## Task item
Each record that follows must be given again without alteration.
□ □ □ □ □
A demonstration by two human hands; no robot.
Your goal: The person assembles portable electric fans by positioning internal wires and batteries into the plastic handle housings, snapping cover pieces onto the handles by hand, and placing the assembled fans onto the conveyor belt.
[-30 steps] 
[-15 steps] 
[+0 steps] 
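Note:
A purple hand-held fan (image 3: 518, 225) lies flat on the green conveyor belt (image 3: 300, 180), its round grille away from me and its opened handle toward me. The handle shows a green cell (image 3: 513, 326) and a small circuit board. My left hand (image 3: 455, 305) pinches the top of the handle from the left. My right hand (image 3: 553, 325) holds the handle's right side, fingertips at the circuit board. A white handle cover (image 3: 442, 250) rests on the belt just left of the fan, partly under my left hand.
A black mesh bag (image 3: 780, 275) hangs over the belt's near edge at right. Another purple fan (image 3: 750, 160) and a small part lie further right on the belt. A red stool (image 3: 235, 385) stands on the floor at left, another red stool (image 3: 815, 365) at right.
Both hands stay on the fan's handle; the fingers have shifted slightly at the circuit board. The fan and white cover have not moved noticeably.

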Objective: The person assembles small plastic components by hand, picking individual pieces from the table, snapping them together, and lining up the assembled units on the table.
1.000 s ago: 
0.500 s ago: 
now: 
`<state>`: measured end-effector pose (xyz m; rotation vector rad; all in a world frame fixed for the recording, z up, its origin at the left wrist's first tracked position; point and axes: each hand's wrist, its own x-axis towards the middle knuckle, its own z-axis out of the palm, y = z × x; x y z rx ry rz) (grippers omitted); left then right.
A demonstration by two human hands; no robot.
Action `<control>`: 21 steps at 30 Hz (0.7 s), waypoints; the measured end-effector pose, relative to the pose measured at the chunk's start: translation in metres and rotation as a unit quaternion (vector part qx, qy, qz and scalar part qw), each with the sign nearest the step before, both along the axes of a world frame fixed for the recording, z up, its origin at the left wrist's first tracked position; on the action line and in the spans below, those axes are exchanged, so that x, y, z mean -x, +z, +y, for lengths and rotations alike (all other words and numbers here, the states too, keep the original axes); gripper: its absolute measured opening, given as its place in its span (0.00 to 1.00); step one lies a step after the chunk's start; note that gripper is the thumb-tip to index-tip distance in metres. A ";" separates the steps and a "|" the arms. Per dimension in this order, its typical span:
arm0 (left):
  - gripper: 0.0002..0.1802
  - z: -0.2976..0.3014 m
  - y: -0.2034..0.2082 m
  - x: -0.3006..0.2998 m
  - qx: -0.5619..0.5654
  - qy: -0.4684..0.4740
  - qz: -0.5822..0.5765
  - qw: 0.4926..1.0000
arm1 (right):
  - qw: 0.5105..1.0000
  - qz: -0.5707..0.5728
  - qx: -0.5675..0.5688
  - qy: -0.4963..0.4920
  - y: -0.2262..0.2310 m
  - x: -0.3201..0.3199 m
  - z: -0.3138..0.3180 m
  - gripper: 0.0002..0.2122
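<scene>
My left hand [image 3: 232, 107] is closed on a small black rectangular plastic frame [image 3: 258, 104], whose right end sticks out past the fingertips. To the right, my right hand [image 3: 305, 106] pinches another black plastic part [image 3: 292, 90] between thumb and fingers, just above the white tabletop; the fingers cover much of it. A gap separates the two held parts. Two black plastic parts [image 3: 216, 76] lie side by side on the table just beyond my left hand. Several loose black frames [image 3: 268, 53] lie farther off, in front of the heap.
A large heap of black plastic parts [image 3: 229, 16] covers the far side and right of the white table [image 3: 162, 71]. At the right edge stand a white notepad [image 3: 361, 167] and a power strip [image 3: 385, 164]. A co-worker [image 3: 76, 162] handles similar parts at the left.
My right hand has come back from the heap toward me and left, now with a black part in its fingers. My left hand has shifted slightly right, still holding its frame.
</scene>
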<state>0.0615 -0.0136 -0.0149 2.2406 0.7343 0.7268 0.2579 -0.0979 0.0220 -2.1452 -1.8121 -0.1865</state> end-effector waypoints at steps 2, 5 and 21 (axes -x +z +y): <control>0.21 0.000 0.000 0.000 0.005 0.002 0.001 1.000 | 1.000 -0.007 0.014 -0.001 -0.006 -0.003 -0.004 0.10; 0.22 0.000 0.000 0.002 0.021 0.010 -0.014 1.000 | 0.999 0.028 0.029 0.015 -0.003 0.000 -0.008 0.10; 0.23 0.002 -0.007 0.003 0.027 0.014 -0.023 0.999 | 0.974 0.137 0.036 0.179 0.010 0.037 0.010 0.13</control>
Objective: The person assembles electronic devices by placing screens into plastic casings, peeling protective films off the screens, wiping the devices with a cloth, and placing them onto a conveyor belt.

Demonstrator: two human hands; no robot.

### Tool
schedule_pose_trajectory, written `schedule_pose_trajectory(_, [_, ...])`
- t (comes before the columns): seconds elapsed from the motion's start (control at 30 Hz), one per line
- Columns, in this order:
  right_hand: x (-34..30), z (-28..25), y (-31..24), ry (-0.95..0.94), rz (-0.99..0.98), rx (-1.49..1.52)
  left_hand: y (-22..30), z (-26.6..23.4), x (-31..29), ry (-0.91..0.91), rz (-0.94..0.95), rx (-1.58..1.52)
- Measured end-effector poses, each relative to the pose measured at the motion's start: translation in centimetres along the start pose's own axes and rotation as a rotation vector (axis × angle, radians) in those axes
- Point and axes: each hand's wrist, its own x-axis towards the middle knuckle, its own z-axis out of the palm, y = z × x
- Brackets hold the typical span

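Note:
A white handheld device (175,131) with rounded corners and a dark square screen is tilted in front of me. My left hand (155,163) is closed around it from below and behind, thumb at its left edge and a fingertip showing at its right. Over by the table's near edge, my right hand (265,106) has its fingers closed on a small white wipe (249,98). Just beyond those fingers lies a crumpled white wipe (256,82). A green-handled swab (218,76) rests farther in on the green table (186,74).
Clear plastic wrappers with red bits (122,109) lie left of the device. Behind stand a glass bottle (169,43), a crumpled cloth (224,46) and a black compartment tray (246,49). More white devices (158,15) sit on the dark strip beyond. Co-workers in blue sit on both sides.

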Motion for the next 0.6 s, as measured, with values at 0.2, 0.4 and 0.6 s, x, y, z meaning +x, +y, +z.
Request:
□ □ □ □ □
## Reply to the task
A demonstration by two human hands; no robot.
Your goal: The person assembles portable electric fans by positioning internal wires and batteries into the plastic handle housings, snapping cover pieces onto the handles by hand, and placing the assembled fans onto the conveyor belt.
[-30 steps] 
[-15 steps] 
[+0 steps] 
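Note:
A purple hand-held fan (image 3: 518, 225) lies flat on the green conveyor belt (image 3: 300, 180), its round grille away from me and its opened handle toward me. The handle shows a green cell (image 3: 513, 326) and a small circuit board. My left hand (image 3: 455, 305) pinches the top of the handle from the left. My right hand (image 3: 553, 325) holds the handle's right side, fingertips at the circuit board. A white handle cover (image 3: 442, 250) rests on the belt just left of the fan, partly under my left hand.
A black mesh bag (image 3: 780, 275) hangs over the belt's near edge at right. Another purple fan (image 3: 750, 160) and a small part lie further right on the belt. A red stool (image 3: 235, 385) stands on the floor at left, another red stool (image 3: 815, 365) at right.
Both hands stay on the fan's handle; the fingers have shifted slightly at the circuit board. The fan and white cover have not moved noticeably.
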
Objective: The person assembles small plastic components by hand, picking individual pieces from the table, snapping them together, and lining up the assembled units on the table.
1.000 s ago: 
0.500 s ago: 
now: 
`<state>`: measured end-effector pose (xyz m; rotation vector rad; all in a world frame fixed for the recording, z up, its origin at the left wrist's first tracked position; point and axes: each hand's wrist, its own x-axis towards the middle knuckle, its own z-axis out of the palm, y = z × x; x y z rx ry rz) (grippers omitted); left then right.
A demonstration by two human hands; no robot.
Action `<control>`: 21 steps at 30 Hz (0.7 s), waypoints; the measured end-effector pose, relative to the pose measured at the chunk's start: translation in metres and rotation as a unit quaternion (vector part qx, qy, qz and scalar part qw), each with the sign nearest the step before, both along the axes of a world frame fixed for the recording, z up, its origin at the left wrist's first tracked position; on the action line and in the spans below, those axes are exchanged, so that x, y, z mean -x, +z, +y, for lengths and rotations alike (all other words and numbers here, the states too, keep the original axes); gripper: its absolute measured opening, given as its place in its span (0.00 to 1.00); step one lies a step after the chunk's start; note that gripper is the thumb-tip to index-tip distance in metres. A ";" separates the steps and a "|" the arms. Per dimension in this order, its typical span:
arm0 (left):
  - gripper: 0.0002..0.1802
  - z: -0.2976..0.3014 m
  - y: -0.2034..0.2082 m
  - x: -0.3006..0.2998 m
  - qx: -0.5619..0.5654
  - qy: -0.4684..0.4740
  - qz: -0.5822..0.5765
  - qw: 0.4926..1.0000
arm1 (right):
  - qw: 0.5105..1.0000
  - qz: -0.5707..0.5728
  - qx: -0.5675..0.5688
  - qy: -0.4963..0.4920
  - y: -0.2262..0.2310 m
  - x: -0.3201..0.3199 m
  - z: -0.3138..0.3180 m
  - gripper: 0.0002..0.2122
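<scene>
My left hand [image 3: 232, 107] is closed on a small black rectangular plastic frame [image 3: 258, 104], whose right end sticks out past the fingertips. To the right, my right hand [image 3: 305, 106] pinches another black plastic part [image 3: 292, 90] between thumb and fingers, just above the white tabletop; the fingers cover much of it. A gap separates the two held parts. Two black plastic parts [image 3: 216, 76] lie side by side on the table just beyond my left hand. Several loose black frames [image 3: 268, 53] lie farther off, in front of the heap.
A large heap of black plastic parts [image 3: 229, 16] covers the far side and right of the white table [image 3: 162, 71]. At the right edge stand a white notepad [image 3: 361, 167] and a power strip [image 3: 385, 164]. A co-worker [image 3: 76, 162] handles similar parts at the left.
My right hand has come back from the heap toward me and left, now with a black part in its fingers. My left hand has shifted slightly right, still holding its frame.
</scene>
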<state>0.0615 -0.0136 -0.0149 2.2406 0.7343 0.7268 0.2579 -0.0979 0.0220 -2.1452 -1.8121 -0.1865</state> end-effector waypoints at steps 2, 5 and 21 (axes -x +z +y): <control>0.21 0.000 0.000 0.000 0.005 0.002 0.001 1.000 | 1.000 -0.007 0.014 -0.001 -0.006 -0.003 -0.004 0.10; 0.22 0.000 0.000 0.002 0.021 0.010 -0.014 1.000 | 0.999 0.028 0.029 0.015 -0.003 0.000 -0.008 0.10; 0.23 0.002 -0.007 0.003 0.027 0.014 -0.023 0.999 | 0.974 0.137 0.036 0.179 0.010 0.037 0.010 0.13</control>
Objective: The person assembles electronic devices by placing screens into plastic casings, peeling protective films off the screens, wiping the devices with a cloth, and placing them onto a conveyor belt.

Demonstrator: two human hands; no robot.

### Tool
schedule_pose_trajectory, written `schedule_pose_trajectory(_, [_, ...])`
- t (comes before the columns): seconds elapsed from the motion's start (control at 30 Hz), one per line
- Columns, in this order:
  right_hand: x (-34..30), z (-28..25), y (-31..24), ry (-0.95..0.94), rz (-0.99..0.98), rx (-1.49..1.52)
  left_hand: y (-22..30), z (-26.6..23.4), x (-31..29), ry (-0.91..0.91), rz (-0.94..0.95), rx (-1.58..1.52)
- Measured end-effector poses, each relative to the pose measured at the motion's start: translation in centimetres along the start pose's own axes and rotation as a rotation vector (axis × angle, radians) in those axes
- Point and axes: each hand's wrist, its own x-axis towards the middle knuckle, its own z-axis out of the palm, y = z × x
- Brackets hold the typical span

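Note:
A white handheld device (175,131) with rounded corners and a dark square screen is tilted in front of me. My left hand (155,163) is closed around it from below and behind, thumb at its left edge and a fingertip showing at its right. Over by the table's near edge, my right hand (265,106) has its fingers closed on a small white wipe (249,98). Just beyond those fingers lies a crumpled white wipe (256,82). A green-handled swab (218,76) rests farther in on the green table (186,74).
Clear plastic wrappers with red bits (122,109) lie left of the device. Behind stand a glass bottle (169,43), a crumpled cloth (224,46) and a black compartment tray (246,49). More white devices (158,15) sit on the dark strip beyond. Co-workers in blue sit on both sides.
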
Motion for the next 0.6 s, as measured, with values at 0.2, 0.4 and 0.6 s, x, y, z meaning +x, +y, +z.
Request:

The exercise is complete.